## Exercise
Please give back, word for word, each line from the start of the entries through the one in which "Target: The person" is found.

======== Data for this task

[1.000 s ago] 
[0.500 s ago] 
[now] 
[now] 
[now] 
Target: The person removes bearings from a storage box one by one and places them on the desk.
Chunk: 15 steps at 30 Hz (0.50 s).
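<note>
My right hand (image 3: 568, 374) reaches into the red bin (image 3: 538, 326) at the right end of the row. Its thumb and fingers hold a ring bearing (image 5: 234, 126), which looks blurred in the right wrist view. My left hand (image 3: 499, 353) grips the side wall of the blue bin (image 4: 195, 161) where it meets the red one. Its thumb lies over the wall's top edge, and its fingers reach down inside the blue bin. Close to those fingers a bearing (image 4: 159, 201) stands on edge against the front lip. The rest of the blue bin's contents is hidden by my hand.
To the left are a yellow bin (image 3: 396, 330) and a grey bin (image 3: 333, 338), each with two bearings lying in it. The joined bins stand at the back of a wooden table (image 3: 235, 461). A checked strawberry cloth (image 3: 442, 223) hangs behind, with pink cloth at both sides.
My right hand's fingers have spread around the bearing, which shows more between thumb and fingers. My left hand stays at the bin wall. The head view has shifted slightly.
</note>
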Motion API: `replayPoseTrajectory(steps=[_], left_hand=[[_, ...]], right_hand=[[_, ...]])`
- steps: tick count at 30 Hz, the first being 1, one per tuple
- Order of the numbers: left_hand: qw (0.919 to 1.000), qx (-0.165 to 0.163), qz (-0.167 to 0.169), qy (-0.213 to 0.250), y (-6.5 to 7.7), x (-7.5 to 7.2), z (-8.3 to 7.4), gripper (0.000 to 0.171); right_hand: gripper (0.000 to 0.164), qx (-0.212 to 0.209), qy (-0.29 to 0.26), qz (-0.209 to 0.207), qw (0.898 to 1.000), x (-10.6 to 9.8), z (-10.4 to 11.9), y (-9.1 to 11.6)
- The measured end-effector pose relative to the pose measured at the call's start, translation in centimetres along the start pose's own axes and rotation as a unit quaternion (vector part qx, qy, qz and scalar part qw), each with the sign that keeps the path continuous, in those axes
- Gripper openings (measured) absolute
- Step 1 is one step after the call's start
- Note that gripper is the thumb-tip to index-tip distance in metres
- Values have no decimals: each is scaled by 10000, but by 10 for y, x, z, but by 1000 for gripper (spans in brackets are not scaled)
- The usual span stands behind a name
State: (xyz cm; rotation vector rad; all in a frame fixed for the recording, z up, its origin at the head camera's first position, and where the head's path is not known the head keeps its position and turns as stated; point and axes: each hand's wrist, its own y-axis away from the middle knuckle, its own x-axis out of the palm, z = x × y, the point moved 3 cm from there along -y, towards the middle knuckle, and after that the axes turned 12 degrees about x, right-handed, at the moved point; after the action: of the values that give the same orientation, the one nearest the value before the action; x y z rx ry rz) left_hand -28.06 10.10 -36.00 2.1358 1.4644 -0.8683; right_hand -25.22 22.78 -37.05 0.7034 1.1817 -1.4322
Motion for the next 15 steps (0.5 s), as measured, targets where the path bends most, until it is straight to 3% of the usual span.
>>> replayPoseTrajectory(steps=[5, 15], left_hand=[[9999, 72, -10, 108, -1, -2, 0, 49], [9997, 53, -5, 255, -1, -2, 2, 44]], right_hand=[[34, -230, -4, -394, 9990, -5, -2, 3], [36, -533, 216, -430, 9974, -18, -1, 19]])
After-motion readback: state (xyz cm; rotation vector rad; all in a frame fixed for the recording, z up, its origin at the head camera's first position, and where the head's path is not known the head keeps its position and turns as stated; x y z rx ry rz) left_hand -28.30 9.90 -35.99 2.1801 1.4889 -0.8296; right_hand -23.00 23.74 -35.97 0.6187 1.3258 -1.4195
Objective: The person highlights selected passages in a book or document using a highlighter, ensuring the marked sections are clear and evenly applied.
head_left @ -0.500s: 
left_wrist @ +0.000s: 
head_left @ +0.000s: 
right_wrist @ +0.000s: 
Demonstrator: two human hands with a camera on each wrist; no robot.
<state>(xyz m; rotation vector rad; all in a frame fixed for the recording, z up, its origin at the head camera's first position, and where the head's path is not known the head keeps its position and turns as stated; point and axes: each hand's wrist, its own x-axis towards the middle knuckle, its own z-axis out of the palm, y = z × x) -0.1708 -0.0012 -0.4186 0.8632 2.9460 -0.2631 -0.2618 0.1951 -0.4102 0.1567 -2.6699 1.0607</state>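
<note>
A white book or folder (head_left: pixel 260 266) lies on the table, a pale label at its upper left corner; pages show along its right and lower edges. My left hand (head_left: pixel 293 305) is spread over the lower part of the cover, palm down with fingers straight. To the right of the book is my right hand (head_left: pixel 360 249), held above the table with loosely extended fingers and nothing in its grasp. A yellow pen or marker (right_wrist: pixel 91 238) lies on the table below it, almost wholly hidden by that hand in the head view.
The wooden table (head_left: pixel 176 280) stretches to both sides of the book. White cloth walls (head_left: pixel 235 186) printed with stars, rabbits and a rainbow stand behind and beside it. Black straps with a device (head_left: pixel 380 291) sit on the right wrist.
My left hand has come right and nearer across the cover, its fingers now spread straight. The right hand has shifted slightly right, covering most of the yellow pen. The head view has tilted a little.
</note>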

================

## Solution to the exercise
[1.000 s ago] 
[0.500 s ago] 
[now] 
[now] 
[now] 
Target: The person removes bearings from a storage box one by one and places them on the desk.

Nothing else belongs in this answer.